21

Martin wurde vom morgendlichen Chor geweckt. Obwohl sein Gehirn vom Schlaf noch benebelt war, wusste er, wie unwahrscheinlich das war, er schien nicht an einem Ort zu sein, an dem Vögel sangen, und natürlich, nach einer Weile registrierte er, dass es sein Handy war und kein Vogelchor.

Er tastete nach seiner Brille, dabei fiel das Telefon auf den Boden. Auch mit der Brille auf der Nase hatte er das Gefühl, als wären seine Augen mit Vaseline verschmiert. Als er das Telefon endlich aufgehoben hatte, zwitscherte es nicht mehr. Er schaute auf das Display – 1 Anruf in Abwesenheit. Er rief die Anrufliste ab.
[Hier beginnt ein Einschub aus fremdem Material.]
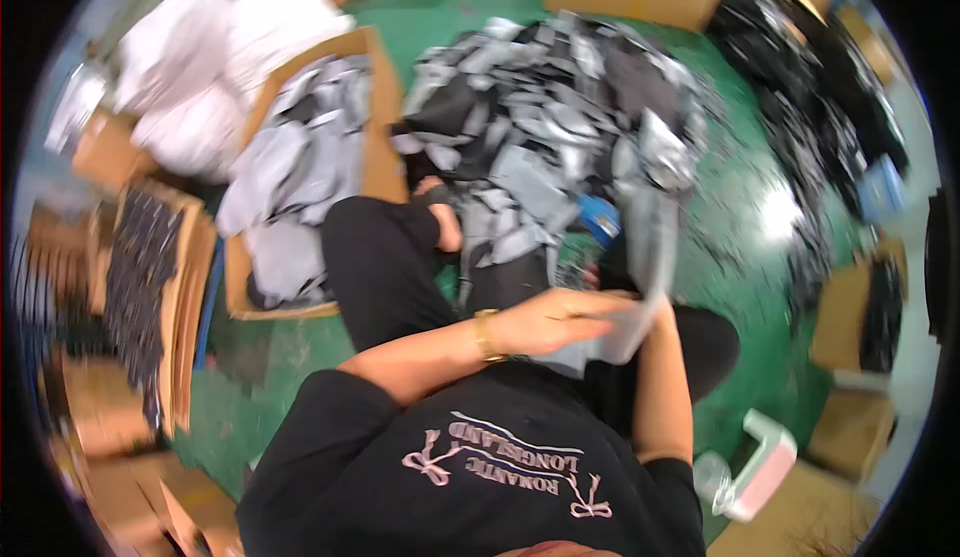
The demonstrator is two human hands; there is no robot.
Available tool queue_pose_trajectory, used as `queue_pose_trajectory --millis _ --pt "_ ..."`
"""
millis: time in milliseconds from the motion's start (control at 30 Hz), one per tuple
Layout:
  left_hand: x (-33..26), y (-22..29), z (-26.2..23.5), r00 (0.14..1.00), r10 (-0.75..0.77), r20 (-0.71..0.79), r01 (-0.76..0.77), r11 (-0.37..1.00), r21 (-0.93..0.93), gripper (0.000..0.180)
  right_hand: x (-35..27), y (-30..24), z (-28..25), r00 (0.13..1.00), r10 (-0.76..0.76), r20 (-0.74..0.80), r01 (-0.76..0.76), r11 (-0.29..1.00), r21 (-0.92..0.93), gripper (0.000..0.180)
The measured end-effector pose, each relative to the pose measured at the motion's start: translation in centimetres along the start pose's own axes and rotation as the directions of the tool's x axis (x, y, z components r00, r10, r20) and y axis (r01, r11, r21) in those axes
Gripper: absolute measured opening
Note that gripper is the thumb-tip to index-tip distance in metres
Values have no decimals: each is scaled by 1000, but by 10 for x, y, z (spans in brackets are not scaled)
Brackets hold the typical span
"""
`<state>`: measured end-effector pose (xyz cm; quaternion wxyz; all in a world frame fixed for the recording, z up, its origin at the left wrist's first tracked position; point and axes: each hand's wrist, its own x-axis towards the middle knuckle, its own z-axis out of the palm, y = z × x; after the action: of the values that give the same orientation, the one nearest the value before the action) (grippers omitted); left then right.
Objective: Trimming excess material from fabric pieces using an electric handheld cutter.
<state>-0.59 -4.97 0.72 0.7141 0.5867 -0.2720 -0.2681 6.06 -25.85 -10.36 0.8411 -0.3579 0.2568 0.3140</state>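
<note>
A long, pale grey sheet-like piece (640,287), smeared by motion, stands up in front of my lap. My right hand (657,319) grips its lower part; most of those fingers are hidden behind it. With a gold watch at the wrist, my left hand (555,322) reaches across from the left, fingers stretched out against the piece's near side. Beyond my hands spreads a big heap of grey and black flat pieces (540,182) on the floor. A small blue object (600,219) lies at the heap's near edge, its kind unclear.
To the left stands an open cardboard box (385,107) of similar grey pieces, with white sacks (225,57) behind it. Black plastic bags (790,67) and dark scraps lie at the right. A pink-and-white plastic item (765,467) sits at lower right on the green floor (740,197).
</note>
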Motion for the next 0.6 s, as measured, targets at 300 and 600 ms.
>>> queue_pose_trajectory --millis 300,600 --pt "-8 -14 -22 994 107 -23 -108 992 -60 29 -36 -20 -24 896 -443 -34 434 888 -151 36" --pt "-25 -93 -48 746 -121 -655 336 917 214 36 -62 -23 26 817 -557 146 496 552 -670 40"
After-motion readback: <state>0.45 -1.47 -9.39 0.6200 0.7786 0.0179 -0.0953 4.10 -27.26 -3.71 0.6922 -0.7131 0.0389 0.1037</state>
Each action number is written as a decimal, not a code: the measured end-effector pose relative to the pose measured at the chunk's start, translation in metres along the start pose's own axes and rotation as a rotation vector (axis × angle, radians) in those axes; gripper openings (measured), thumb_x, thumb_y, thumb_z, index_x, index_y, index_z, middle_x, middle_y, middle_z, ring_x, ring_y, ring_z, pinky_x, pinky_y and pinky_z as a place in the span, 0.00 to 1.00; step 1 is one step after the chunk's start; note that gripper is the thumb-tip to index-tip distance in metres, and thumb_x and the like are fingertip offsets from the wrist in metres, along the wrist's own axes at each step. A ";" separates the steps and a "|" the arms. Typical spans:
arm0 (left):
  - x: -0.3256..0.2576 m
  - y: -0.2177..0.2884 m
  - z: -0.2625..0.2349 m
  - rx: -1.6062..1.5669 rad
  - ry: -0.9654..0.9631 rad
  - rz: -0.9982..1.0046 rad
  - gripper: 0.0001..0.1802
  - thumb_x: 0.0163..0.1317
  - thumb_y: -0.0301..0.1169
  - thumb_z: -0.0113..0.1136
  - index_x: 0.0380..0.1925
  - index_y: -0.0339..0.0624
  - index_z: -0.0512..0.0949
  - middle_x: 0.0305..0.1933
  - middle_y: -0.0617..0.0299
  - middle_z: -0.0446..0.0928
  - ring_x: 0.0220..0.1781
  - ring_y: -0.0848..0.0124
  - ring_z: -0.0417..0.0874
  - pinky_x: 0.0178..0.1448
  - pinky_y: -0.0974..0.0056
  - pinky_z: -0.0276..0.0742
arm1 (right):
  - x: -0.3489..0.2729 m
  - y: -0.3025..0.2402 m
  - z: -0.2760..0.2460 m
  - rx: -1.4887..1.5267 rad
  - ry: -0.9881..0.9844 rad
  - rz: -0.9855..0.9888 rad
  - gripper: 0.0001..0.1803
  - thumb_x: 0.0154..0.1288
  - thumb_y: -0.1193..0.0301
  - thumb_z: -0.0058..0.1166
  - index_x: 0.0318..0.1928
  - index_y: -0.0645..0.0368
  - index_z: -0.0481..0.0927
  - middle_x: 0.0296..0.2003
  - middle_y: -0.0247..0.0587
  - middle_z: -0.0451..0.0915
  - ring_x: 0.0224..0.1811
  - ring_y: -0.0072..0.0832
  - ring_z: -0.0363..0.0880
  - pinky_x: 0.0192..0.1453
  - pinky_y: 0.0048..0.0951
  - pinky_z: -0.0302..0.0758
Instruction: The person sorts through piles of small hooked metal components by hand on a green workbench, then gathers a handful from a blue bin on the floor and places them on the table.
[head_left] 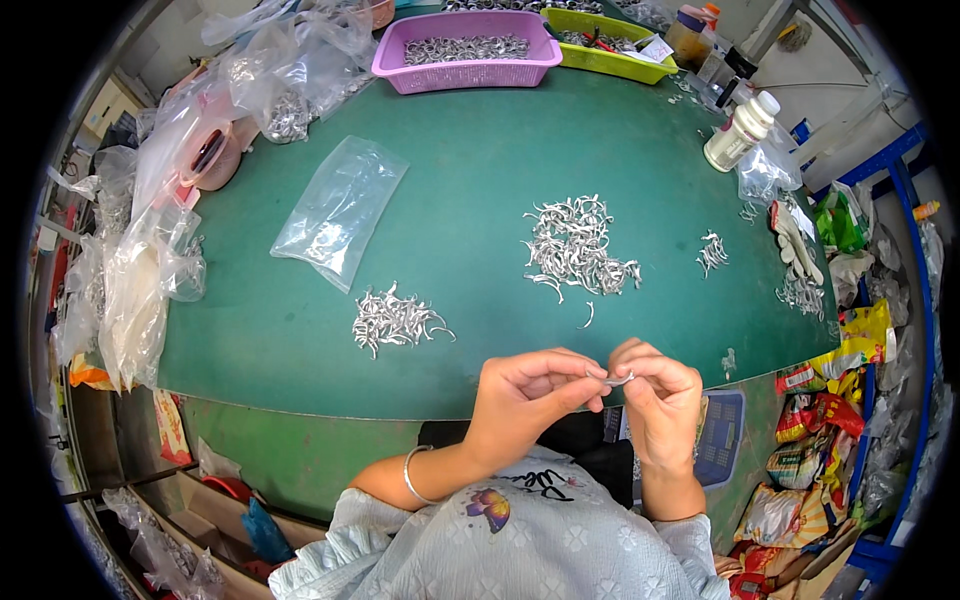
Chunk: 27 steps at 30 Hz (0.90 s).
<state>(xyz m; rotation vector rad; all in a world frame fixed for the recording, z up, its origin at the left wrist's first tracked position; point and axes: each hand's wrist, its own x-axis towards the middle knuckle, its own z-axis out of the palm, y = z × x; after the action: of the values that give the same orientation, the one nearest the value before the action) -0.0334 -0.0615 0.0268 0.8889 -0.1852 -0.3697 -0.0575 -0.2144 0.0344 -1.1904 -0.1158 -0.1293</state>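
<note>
My left hand (525, 395) and my right hand (660, 395) meet over the near edge of the green table (470, 200). Between their fingertips they pinch one small curved silver metal piece (618, 379). A large heap of the same curved silver pieces (575, 245) lies on the table beyond my hands. A smaller heap (393, 320) lies to the left. A single loose piece (588, 316) rests between the big heap and my hands. A bangle circles my left wrist.
A clear plastic bag (340, 210) lies flat at the left. A purple basket (465, 48) of metal parts and a yellow-green tray (610, 55) stand at the back. A white bottle (738, 132) stands right. Plastic bags pile along the left edge; snack packets lie at the right.
</note>
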 end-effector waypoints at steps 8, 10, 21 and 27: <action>-0.003 -0.001 0.001 0.678 0.031 0.568 0.08 0.49 0.14 0.61 0.32 0.30 0.78 0.34 0.51 0.78 0.32 0.67 0.80 0.36 0.66 0.77 | -0.002 -0.004 0.016 -0.516 0.268 -0.231 0.08 0.52 0.85 0.57 0.35 0.67 0.80 0.33 0.41 0.77 0.36 0.28 0.71 0.41 0.27 0.69; -0.002 0.001 0.002 0.851 0.004 0.702 0.11 0.44 0.15 0.65 0.31 0.32 0.79 0.32 0.53 0.78 0.28 0.66 0.78 0.32 0.66 0.74 | -0.004 -0.003 0.016 -0.638 0.162 -0.336 0.12 0.48 0.87 0.55 0.36 0.67 0.79 0.32 0.41 0.75 0.35 0.30 0.71 0.40 0.28 0.69; 0.002 -0.002 0.009 0.780 -0.031 0.637 0.18 0.45 0.15 0.64 0.40 0.32 0.78 0.38 0.56 0.73 0.34 0.70 0.76 0.37 0.69 0.74 | -0.006 -0.005 0.006 -0.478 0.078 -0.248 0.04 0.53 0.84 0.55 0.32 0.70 0.77 0.30 0.46 0.77 0.34 0.29 0.74 0.36 0.27 0.71; 0.006 -0.001 0.003 0.214 -0.094 0.150 0.13 0.54 0.13 0.56 0.42 0.27 0.75 0.41 0.55 0.72 0.41 0.71 0.76 0.47 0.68 0.74 | -0.008 0.000 0.000 0.286 0.056 0.140 0.08 0.63 0.74 0.52 0.38 0.68 0.77 0.35 0.44 0.77 0.36 0.27 0.73 0.43 0.26 0.69</action>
<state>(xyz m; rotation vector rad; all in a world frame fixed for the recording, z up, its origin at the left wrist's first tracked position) -0.0286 -0.0667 0.0281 1.0623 -0.3809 -0.2546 -0.0655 -0.2139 0.0329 -0.9051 -0.0011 -0.0216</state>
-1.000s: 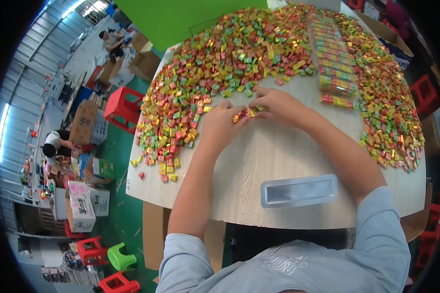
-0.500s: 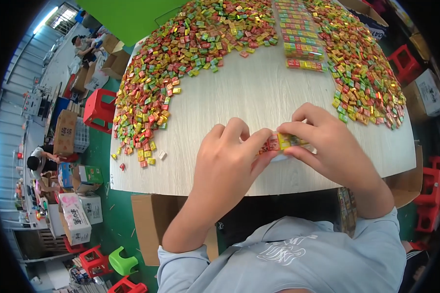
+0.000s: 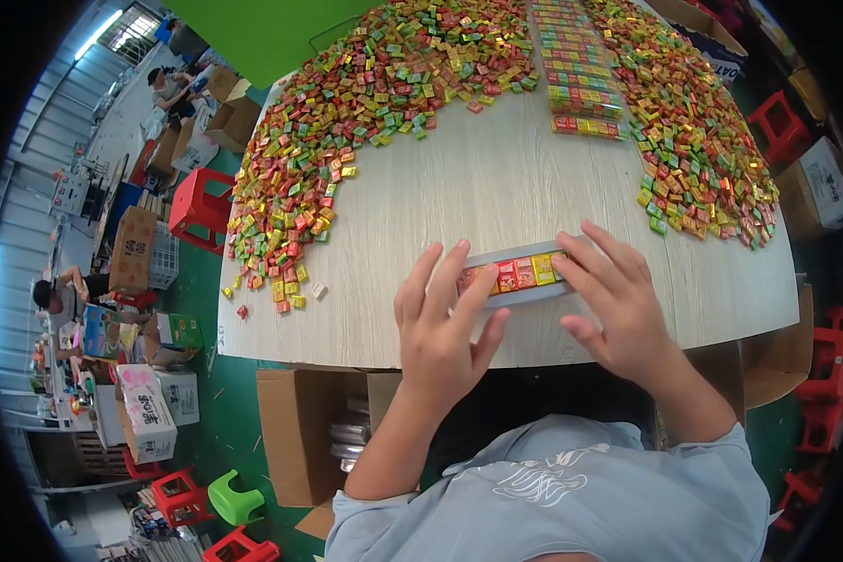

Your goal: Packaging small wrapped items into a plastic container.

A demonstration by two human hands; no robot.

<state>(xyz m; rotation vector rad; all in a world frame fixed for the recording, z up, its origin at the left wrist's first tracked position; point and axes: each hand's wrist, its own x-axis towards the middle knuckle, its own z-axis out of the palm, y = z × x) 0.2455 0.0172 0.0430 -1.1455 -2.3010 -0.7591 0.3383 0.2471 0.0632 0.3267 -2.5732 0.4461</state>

Richard Moat. Richard fragte sich wahrscheinlich, wo er die Nacht über gesteckt hatte, obwohl er nicht unbedingt die Sorte Mensch war, die sich Sorgen machte. Wahrscheinlicher war es, dass er sich etwas ausleihen wollte.

Martin legte das Telefon auf den Nachttisch und starrte auf eine Frau, die auf einem Scheiterhaufen verbrannt wurde. Ihr Mund war aufgerissen zu einem lautlosen ovalen Schrei, während die Flammen von den Holzstapeln auf ihren Körper übergriffen. Es war ein Druck von einem Holzschnitt, der an der Wand hing, »Old Edinburgh« stand darunter. Als Nor’ Loch trockengelegt wurde, um die Princes Street Gardens anzulegen, entdeckte man, dass sich dort nicht nur die Abwässer und Abfälle der Stadt abgelagert hatten, sondern dass es auch die letzte Ruhestätte ihrer Hexen war – mit den Daumen an die Zehen gefesselte Skelette, wie bratfertiges Geflügel. Und das waren nur die Unschuldigen, die hinuntergesunken und ertrunken waren. Martin hatte es nie verstanden. Man sollte annehmen, dass Unschuld eine luftig leichte Substanz war, die einen schweben ließ, dass das Böse schwer war und auf den Grund sank, in den schleimigen stinkenden Schlamm.

Jetzt stand an der Stelle, wo die Hexen verbrannt worden waren, ein teures Restaurant, in dem die Creme der Edinburgher Bourgeoisie speiste. So war die Welt, sie machte Fortschritte, aber sie wurde nicht besser.

Martins Nacken schmerzte, und seine Glieder fühlten sich an, als wären sie die ganze Nacht verknotet gewesen, als wäre auch er gefesselt gewesen. Er lag im Bett, aber er erinnerte sich nicht daran, sich neben Paul Bradley gelegt, die Brille abgenommen und die Schuhe ausgezogen zu haben. Er war erleichtert, dass er noch vollständig bekleidet war. Der Geruch nach gebratenem Speck erfüllte das Zimmer, und ihm wurde schlecht. Er spähte auf die Digitaluhr im Radio neben dem Bett – zwölf Uhr, er konnte nicht fassen, dass er so lange geschlafen hatte. Keine Spur von Paul Bradley – keine Reisetasche, kein Jackett, nichts –, der Mann konnte genauso gut nie existiert haben. Die Pistole fiel ihm ein, und sein Herz schlug einen kleinen Salto. Er hatte die Nacht in einem Hotelzimmer (im selben Bett!) mit einem vollkommen Fremden und einer Pistole verbracht. Mit einem Meuchelmörder.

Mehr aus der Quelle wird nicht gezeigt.